A few microgreens via the macrolens
The rock garden is also something my old housemate and I created years ago. Most of it is semi-shaded but the front parts are good for strawberries, cucumbers, and lots of herbs. I have irises in there, which do their thing before too much shade hits the area up. Unfortunately Pachysandra is attempting to overrun the space, and that’s one of my duties for later today (written back in May, and partial extraction has been completed). Returning from previous years are the strawberries (which I never get to eat more than one or two from), the oregano (yum) and the woodruff. Also, feverfew, which is an herb indicated for migraines. Annual herbs that went in so far include parsley, sage, rosemary, and …. uh, I haven’t gotten the thyme yet! I do hope to add basil, as per usual.

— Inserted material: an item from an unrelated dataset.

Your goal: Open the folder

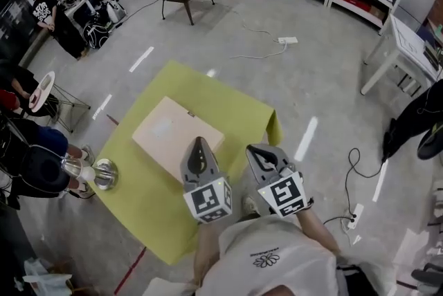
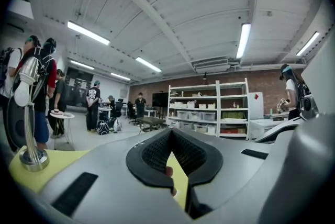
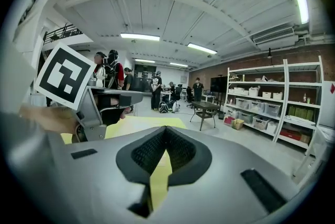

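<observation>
1. Left gripper (image 1: 199, 144) and right gripper (image 1: 260, 151), head view: side by side above the yellow worktop (image 1: 149, 208), with the left tip over the closed beige folder (image 1: 173, 132). Step judged: approach. Next, the jaws must part to catch the cover edge.
2. Left gripper view: jaws fully together, nothing held.
3. Right gripper view: jaws fully together, empty.
</observation>
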Demonstrator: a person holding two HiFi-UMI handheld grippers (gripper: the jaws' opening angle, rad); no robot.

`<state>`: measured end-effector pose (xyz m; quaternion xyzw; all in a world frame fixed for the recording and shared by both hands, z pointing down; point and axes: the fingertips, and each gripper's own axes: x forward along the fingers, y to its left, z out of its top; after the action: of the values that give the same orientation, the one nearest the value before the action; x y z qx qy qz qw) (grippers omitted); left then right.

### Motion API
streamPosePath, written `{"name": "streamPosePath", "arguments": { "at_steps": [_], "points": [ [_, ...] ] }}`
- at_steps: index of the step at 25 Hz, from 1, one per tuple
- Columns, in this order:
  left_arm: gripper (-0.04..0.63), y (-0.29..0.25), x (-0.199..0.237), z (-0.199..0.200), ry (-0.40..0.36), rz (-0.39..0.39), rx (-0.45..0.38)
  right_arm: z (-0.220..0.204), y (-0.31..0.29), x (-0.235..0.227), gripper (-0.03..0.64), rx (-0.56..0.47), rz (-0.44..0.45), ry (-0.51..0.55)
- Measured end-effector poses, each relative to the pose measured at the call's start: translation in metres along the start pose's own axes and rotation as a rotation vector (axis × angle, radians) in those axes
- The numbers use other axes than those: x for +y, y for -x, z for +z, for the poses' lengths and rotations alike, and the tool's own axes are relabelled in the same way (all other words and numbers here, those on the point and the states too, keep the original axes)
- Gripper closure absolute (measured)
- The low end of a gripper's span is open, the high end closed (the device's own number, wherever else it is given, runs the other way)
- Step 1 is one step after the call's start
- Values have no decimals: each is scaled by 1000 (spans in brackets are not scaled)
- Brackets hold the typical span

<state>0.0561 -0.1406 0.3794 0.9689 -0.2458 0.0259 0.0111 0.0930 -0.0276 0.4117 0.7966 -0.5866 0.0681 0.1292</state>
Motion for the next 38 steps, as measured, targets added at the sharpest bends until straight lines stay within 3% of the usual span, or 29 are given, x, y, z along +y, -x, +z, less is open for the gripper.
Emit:
{"name": "streamPosePath", "arguments": {
  "at_steps": [9,13,18,22,29,34,36,38],
  "points": [
    [581,18,39,-3,-32,133,16,16,-35,35,607,-3,155,-8],
    [580,29,35,1,-46,214,11,26,-37,37,607,-43,260,-7],
    [581,31,61,6,-44,320,36,54,-75,47,607,-83,387,-118],
    [581,30,94,4,-103,417,45,72,-110,60,607,-117,500,-171],
    [580,27,106,10,-128,532,50,83,-141,50,607,-119,646,-269],
    [580,27,105,-3,-56,597,89,76,-149,38,607,-95,688,-260],
    [578,25,110,-9,-94,621,138,71,-154,38,607,-77,716,-260],
    [524,22,115,-15,-152,627,191,62,-160,40,607,-43,745,-261]
  ]
}}
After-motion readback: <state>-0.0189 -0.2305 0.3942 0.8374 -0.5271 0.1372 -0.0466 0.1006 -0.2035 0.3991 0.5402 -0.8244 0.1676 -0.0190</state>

Below, in order: Sage, oregano (coming back from last year, and from many earlier years), and rosemary.
Woodruff is a small perennial shade-loving plant handy in semi-wooded areas. From this one can make May wine. Someday I’ll figure that out!
Other than edibles, the only annuals I am planting this year are bellflower (I just couldn’t resist its cheer) and some petunias (ditto). I need color to flesh out my life.
Petunias in a planter with wooden ducklings my parents gave me at least 20 years ago. Mama duck long ago rotted away.
On to the Rhododendron of Large Standing:
I am certain if I took the time, I could find you a photo of this rhodo doing what rhodos do best. It would be a photo taken 4 or 5 years ago. However, it was beginning to weaken over the last two or three years, and this last really harsh winter truly did it in. I took the above photo after I cut out the most obviously bad/dead parts. I should have taken a truly “before” shot. At any rate, this thing looked straggly, spindly, and a few other uncomplimentary words even here. For some reason, the parts of it that spent most of the winter under snow cover turned out to survive the best.
I thought about ripping the thing out entirely, but between not having the upper body strength to rip out a 40-year-old planting (it was well-established when I moved here 23 years ago), nor having a back hoe available for cheap, I opted to let the bottom parts survive. This was a good idea. Although this year it only produced one flower, it is also producing LOTS of new green. I’m going to do the same thing, shortly, to a neighboring azaela which has overgrown its welcome, but I did let it bloom to see where I should best provide the crew cut.
New growth on my truncated rhoto!
I put in a couple of perennials this year, one is McKay’s White Potentilla, which provides white flowers through much of the summer, and grows to 3 feet tall, 2 feet wide. It should fill in some of the empty space by the original footprint of the truncated rhododendron. Care is supposed to be easy. It only cost $15.
White Potentilla, just after planting. The tag is not readable, alas.
PS: my favorite wild-growing weeds that can be used as edibles: onion grass; garlic mustard (this one an invasive so don’t encourage it, but if you have it, eat it); young dandelion leaves. There is also plantain and burdock root here in droves, but I have less skill with them.
And, at the very end of this post: Lady’s mantle is considered an herb, but I don’t know if it is edible, or just pretty, or just something which upon when rain happens, water just beads up. It is a perennial, low-lying, and can deal with a mild amount of shade.